Затопали сапоги, это Зинчук кинулся бежать на свидание. А Глеб перевернул их легкое суденышко и принялся камнем стачивать ржавчину с металлических проушин для весел. В тайнике Маришкиного деда нашлось и вязкое масло в пузырьке, поэтому разведчик и не заметил, как в хлопотах пролетело время. Солнце согревало его ласково, руки, соскучившись по мирной работе, скользили по деревянным бокам лодки. Разведчик трудился над посудиной как заправский рыбак: ошкуривал ее, счищал наросшую грязь, прилаживал веревку с камнем вместо якоря. А потом снова застучали сапоги Зинчука.
Сияющий радостной улыбкой, он сообщил новость:
— Согласилась! Валентина согласна! Как вернусь, сразу заявления подадим, пока ее не отправили на фронт.
— Поздравляю, — искренне обрадовался за товарища Шубин.
Во время обеда, пока они хлебали густую похлебку из котелка, Павел пересказывал свой разговор с невестой, как тепло его и ее поздравили Валины подруги из стрелковой роты. Они болтали о приятных мелочах, наслаждаясь последними мгновениями спокойной мирной жизни.
Шубин взглянул на часы — пора собираться в путь. Природа словно почувствовала что-то: солнце исчезло за серыми тучами, посыпалась снежная крупа, деревья принялись раскачиваться под порывами ветра с надсадным тоскливым скрипом. Но Шубин утешил погрустневшего парня:
— Так только лучше, Павел. В непогоду ни животное, ни человек нос не высунет, а разведке это только в помощь.
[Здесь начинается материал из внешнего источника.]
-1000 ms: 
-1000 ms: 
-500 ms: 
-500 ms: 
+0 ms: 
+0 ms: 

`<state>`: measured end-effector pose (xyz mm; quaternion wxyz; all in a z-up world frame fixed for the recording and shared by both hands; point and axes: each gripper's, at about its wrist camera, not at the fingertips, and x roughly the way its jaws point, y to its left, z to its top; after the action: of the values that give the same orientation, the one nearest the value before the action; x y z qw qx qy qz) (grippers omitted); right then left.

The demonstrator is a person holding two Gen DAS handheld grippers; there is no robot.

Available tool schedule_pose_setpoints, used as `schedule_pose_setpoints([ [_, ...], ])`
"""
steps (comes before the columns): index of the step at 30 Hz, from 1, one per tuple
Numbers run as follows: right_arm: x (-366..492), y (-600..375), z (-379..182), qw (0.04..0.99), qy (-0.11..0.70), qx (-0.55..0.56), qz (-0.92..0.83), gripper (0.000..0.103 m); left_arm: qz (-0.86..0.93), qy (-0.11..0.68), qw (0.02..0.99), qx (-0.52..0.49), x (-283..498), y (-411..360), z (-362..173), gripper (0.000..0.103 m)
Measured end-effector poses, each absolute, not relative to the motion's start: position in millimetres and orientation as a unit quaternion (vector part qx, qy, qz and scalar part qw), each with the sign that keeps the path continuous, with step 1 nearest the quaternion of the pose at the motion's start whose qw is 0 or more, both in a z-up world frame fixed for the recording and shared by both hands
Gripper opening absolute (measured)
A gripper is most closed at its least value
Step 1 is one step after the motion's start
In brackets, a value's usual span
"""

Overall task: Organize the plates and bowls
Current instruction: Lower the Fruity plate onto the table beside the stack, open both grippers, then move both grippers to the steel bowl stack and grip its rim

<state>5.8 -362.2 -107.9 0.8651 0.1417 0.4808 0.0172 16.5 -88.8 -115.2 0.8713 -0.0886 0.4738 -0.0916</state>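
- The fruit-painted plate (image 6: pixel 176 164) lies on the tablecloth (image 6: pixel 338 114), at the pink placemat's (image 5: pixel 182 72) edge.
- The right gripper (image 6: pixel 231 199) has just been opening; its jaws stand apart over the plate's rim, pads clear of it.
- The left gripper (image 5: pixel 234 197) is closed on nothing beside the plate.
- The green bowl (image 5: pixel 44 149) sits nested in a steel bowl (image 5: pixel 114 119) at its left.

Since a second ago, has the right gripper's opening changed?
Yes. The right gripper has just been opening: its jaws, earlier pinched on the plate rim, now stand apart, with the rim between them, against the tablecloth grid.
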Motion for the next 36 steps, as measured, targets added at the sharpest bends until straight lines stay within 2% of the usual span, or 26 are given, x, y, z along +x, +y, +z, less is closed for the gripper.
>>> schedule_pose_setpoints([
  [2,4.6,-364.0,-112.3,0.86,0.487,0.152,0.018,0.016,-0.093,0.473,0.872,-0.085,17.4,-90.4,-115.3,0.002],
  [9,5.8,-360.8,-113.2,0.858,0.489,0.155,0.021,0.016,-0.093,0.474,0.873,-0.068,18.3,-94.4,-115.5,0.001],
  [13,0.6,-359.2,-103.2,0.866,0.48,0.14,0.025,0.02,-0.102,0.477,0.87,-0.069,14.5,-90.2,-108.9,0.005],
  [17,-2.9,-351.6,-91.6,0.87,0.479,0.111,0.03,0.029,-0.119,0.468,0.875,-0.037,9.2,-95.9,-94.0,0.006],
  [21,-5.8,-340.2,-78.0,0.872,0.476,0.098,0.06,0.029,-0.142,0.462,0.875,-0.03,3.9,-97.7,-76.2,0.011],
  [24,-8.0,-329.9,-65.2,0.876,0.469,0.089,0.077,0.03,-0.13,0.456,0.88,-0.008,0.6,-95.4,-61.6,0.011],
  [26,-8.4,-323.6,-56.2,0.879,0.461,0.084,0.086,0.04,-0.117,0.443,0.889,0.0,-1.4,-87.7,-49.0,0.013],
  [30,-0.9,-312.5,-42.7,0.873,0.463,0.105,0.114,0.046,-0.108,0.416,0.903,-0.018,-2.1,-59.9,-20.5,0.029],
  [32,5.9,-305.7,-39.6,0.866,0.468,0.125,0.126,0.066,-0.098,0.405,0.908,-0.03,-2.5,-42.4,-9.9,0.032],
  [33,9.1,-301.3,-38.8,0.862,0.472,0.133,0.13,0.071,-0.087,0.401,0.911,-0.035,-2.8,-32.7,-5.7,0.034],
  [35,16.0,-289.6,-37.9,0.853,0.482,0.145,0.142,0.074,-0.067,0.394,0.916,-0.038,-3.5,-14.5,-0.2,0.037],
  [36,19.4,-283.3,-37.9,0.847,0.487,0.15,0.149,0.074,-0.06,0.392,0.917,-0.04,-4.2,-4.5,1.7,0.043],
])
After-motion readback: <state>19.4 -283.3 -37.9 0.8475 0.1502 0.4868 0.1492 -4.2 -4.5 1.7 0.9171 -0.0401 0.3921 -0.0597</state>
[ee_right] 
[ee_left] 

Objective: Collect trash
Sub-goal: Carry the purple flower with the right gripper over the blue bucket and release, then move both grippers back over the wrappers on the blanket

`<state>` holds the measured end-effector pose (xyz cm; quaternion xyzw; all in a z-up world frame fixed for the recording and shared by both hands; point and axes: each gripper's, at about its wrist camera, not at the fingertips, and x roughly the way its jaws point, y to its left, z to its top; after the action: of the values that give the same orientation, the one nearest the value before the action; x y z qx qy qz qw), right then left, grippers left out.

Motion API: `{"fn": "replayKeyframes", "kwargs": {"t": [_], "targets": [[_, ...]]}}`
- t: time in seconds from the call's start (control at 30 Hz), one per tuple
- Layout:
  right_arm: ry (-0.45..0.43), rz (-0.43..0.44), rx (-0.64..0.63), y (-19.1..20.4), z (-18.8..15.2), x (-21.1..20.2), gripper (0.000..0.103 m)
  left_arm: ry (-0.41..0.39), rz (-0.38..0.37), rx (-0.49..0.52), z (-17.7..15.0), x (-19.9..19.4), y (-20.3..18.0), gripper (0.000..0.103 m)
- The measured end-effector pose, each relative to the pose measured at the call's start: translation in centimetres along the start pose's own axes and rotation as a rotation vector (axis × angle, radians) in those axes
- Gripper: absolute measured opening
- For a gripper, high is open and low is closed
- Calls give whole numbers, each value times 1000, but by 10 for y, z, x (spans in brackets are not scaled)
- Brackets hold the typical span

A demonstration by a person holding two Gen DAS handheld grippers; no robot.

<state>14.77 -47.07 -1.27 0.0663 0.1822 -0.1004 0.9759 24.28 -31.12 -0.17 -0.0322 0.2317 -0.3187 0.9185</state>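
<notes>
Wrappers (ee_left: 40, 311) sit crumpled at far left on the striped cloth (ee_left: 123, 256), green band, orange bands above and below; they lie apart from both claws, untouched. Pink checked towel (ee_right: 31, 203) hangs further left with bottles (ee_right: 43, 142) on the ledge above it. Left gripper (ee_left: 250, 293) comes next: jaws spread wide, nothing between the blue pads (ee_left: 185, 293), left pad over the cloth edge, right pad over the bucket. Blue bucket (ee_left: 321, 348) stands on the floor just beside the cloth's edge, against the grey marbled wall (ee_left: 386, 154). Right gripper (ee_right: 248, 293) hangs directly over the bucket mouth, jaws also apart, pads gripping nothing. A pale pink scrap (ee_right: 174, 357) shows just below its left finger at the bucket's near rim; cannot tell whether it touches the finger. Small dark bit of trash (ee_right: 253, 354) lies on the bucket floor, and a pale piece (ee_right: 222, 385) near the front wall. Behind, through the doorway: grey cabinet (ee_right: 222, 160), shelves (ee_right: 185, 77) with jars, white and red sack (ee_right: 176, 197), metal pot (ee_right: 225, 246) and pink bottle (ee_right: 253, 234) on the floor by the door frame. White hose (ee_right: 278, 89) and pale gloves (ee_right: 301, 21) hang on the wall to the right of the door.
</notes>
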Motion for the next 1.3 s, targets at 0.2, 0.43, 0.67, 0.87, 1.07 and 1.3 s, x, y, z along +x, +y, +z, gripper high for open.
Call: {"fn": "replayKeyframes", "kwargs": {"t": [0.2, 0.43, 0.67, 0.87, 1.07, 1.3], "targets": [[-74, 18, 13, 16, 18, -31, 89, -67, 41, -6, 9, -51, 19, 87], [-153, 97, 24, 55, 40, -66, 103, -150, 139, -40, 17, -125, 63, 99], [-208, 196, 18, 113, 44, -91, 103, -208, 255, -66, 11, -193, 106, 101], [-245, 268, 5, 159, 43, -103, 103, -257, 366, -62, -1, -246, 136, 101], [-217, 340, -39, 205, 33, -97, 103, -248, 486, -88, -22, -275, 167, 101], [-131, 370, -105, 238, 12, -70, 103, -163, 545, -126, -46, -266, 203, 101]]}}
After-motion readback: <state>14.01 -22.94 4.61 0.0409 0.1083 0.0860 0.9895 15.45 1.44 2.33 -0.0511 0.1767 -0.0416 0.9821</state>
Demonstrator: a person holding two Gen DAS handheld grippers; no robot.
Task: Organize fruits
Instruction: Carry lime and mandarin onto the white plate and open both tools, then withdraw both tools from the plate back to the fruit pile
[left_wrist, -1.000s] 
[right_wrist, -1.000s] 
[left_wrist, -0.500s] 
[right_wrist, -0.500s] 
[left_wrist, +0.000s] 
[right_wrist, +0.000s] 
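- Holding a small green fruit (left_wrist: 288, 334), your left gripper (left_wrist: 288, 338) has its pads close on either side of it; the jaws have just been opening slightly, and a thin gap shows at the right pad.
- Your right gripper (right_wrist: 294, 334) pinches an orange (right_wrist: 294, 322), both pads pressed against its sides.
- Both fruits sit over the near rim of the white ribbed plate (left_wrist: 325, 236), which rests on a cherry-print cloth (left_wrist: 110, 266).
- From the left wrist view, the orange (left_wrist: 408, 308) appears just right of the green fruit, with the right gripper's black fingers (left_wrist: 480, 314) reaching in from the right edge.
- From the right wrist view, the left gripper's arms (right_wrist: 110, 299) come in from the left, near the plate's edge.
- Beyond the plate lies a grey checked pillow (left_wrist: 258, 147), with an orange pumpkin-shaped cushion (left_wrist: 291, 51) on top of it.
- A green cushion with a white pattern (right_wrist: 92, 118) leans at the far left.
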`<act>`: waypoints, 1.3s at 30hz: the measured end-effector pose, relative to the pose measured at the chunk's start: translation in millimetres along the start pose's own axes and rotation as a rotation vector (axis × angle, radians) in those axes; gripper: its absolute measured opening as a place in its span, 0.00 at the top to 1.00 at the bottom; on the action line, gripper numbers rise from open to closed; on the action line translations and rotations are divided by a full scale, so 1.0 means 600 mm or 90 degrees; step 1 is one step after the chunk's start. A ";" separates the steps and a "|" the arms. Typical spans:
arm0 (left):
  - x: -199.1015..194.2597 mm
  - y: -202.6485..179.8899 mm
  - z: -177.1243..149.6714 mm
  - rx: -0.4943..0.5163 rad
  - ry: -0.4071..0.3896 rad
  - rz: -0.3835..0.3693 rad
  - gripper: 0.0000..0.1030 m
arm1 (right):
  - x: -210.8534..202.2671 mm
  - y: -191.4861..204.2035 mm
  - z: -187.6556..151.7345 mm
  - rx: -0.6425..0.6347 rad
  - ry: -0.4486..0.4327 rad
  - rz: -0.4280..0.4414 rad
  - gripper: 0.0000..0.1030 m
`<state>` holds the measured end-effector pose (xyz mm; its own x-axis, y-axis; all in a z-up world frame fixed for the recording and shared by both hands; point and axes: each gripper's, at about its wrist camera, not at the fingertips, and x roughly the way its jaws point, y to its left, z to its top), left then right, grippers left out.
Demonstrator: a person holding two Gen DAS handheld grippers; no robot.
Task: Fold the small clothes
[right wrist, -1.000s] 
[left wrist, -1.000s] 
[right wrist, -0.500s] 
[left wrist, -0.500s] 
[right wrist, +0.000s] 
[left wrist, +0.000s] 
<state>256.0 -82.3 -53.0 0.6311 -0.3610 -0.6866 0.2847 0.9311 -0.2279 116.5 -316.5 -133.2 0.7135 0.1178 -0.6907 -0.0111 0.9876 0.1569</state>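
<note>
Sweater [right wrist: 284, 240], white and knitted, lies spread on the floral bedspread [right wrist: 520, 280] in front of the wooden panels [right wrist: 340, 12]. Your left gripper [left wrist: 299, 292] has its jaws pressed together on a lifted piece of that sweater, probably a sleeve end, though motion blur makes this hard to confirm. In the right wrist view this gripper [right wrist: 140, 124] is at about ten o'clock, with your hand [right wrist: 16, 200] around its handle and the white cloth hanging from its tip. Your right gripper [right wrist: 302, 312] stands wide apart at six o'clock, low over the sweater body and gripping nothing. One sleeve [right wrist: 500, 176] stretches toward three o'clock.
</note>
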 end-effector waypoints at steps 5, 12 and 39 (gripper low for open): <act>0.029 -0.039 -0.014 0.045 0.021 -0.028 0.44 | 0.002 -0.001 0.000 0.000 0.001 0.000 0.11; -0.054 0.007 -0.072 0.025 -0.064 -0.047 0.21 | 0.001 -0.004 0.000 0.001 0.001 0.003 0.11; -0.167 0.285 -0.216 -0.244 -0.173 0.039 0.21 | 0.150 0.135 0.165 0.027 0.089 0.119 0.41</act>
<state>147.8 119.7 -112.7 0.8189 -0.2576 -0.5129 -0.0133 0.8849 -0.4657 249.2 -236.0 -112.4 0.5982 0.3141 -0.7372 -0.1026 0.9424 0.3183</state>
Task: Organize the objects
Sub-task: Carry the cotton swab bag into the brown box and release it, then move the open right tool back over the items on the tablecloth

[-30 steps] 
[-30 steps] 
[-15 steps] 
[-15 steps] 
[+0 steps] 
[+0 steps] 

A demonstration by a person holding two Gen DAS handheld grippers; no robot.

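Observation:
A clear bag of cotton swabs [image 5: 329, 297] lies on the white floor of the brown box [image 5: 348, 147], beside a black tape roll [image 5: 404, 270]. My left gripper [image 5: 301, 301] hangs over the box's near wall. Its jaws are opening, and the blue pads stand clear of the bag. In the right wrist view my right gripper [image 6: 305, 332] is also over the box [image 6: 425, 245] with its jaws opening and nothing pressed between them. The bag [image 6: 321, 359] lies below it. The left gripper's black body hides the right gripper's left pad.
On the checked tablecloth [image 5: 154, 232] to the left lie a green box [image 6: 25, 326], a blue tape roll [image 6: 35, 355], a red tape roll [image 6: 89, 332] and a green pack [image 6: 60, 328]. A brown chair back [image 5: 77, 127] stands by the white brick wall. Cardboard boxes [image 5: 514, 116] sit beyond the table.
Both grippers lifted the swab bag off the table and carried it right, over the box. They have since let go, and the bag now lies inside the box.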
Они принялись за работу — уложили два вещмешка на дно лодки, туда же легли весла. Это все, что понадобится во время операции. Карту, планшет, личные вещи разведчики оставили в тайнике деда Маришки. Схему прохода по местности они оба выучили наизусть, а лишние вещи в карманах или за пазухой только помешают взбираться по скалам. Лодочку взгромоздили на тележку, Шубин придерживал ее за борт, чтобы не потеряла равновесие. Павел впрягся в веревочный повод и потащил груз по лесной тропинке, напарник подталкивал телегу сзади. За полчаса они прошли реденький лесок по самому краю, между деревьями уже волновалось, вздымалось серыми волнами море.
Прибой встретил их шуршанием и громкими хлопками воды о каменистый берег. Они сняли лодку с тележки, вошли в воду — сначала по щиколотку, потом все глубже и глубже, пока волны не подхватили суденышко. Глеб забрался внутрь, воткнул весла в уключины и принялся загребать, чтобы остановить бешеную качку. Пашка неловко, только со второй попытки смог взобраться на скачущий борт. Он уселся на место гребца, начал перебирать веслами по указанию командира. Ветер со всей силы трепал его волосы, рвал воротник гимнастерки, обжигал лицо — это плавание в открытом море на высоких волнах совсем не походило на спокойную рыбалку с отцом.